Automatic derivation of domain terms and concept location based on the analysis of the identifiers

Automatic derivation of domain terms and concept location based on the analysis of the identifiers


Developers express the meaning of the domain ideas in specifically selected identifiers and comments that form the target implemented code. Software maintenance requires knowledge and understanding of the encoded ideas. This paper presents a way how to create automatically domain vocabulary. Knowledge of domain vocabulary supports the comprehension of a specific domain for later code maintenance or evolution. We present experiments conducted in two selected domains: application servers and web frameworks. Knowledge of domain terms enables easy localization of chunks of code that belong to a certain term. We consider these chunks of code as “concepts” and their placement in the code as “concept location”. Application developers may also benefit from the obtained domain terms. These terms are parts of speech that characterize a certain concept. Concepts are encoded in “classes” (OO paradigm) and the obtained vocabulary of terms supports the selection and the comprehension of the class’ appropriate identifiers. We measured the following software products with our tool: JBoss, JOnAS, GlassFish, Tapestry, Google Web Toolkit and Echo2.

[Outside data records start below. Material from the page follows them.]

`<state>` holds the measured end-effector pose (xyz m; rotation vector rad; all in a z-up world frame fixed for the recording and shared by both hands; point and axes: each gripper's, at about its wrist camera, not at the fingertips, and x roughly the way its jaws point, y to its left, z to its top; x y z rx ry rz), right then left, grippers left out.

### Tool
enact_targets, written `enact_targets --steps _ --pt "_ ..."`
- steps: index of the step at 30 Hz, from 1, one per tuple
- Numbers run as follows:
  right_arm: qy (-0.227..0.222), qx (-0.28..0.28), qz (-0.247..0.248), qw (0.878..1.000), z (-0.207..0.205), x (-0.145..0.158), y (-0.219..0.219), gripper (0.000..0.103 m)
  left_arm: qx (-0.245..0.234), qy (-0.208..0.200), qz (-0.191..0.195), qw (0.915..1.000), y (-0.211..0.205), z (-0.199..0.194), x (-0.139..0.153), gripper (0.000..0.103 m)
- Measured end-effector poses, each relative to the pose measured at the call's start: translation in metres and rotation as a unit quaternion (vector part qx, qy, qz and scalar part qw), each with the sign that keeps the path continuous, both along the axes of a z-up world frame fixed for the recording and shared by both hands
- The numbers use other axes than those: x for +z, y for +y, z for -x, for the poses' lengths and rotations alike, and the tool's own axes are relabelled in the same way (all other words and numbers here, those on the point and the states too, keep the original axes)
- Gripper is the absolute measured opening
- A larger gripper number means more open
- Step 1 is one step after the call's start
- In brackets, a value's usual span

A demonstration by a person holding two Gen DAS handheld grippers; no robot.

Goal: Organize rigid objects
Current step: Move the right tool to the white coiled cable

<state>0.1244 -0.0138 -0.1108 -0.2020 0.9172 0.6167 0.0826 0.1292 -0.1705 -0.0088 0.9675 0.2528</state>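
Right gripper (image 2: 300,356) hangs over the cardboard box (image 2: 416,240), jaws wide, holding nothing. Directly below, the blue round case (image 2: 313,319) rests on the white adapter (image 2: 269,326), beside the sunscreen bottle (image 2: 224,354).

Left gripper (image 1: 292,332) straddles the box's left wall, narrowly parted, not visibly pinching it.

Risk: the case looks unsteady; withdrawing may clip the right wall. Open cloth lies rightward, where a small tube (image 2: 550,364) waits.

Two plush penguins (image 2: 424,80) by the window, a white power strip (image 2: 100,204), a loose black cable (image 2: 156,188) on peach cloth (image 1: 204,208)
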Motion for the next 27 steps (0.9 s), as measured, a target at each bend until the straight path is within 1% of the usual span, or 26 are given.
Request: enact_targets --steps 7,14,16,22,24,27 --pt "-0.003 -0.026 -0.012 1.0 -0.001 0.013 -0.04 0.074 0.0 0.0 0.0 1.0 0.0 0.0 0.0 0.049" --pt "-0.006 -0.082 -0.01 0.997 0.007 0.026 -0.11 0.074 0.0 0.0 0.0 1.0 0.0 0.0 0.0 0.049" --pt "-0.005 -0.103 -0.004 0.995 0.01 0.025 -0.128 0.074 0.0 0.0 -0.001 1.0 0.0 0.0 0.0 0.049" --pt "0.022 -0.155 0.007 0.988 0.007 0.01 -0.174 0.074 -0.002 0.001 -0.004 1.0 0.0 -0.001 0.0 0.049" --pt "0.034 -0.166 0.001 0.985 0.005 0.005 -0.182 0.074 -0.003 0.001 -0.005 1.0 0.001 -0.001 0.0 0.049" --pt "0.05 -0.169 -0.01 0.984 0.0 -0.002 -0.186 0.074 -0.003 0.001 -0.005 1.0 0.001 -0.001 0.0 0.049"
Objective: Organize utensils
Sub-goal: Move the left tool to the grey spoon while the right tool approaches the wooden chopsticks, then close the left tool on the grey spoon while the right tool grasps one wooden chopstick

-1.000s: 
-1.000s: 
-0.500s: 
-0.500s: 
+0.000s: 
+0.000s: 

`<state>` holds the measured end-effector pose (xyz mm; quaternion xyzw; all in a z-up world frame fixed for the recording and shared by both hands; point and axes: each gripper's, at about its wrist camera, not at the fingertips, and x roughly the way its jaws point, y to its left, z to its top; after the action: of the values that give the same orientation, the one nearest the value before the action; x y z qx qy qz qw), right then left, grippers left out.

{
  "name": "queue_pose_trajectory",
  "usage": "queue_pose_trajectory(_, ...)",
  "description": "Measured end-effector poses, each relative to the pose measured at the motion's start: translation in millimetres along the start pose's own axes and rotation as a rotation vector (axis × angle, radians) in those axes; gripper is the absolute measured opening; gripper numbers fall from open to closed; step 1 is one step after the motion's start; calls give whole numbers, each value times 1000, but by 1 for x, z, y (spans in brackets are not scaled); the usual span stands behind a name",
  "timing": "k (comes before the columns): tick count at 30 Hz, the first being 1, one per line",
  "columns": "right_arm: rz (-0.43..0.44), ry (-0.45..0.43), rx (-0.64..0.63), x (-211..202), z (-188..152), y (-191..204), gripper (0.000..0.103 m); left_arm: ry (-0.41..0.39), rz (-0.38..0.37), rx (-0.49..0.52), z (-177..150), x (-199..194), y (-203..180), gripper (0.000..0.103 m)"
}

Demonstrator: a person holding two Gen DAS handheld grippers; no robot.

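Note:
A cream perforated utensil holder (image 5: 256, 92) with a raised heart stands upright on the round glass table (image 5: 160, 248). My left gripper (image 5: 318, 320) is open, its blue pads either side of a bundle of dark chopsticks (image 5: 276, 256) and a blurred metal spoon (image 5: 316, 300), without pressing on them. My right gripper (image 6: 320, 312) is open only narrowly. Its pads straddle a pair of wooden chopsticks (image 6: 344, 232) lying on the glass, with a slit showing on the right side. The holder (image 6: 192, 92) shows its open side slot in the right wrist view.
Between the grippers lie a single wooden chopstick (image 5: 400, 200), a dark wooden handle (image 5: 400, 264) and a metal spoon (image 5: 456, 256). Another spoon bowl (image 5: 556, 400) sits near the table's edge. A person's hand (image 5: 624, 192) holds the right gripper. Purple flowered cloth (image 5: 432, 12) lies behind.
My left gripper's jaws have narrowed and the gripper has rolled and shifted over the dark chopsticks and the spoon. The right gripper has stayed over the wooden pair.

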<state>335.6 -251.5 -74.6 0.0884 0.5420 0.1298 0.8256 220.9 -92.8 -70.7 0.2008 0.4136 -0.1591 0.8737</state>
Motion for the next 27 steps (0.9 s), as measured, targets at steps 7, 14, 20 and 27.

\oneauthor \twoauthors \short

P. Václavík, J. Porubän, M. Mezei Domain terms and concept location based on identifiers’ analysis

1 Introduction

Program comprehension is an essential part of software evolution and software maintenance: software that is not comprehended cannot be changed [5, 6, 7, 8].

Among the earliest results are the two classic theories of program comprehension, called top-down and bottom-up theories [9]. Bottom-up theory: Consider that understanding a program is obtained from source code reading and then mentally chunking or grouping the statements or control structures into higher abstract level, i.e. from bottom up. Such information is further aggregated until high-level abstraction of the program is obtained. Chunks are described as code fragments in programs. Available literature shows chunks to be used during the bottom-up approach of software comprehension. Chunks vary in size. Several chunks can be combined into larger chunks [1]. On the other hand, the top-down approach starts the comprehension process with a hypothesis concerning a high-level abstraction, which then will be further refined, leading to a hierarchical comprehension structure. The understanding of the program is developed from the confirmation or refutation of hypotheses.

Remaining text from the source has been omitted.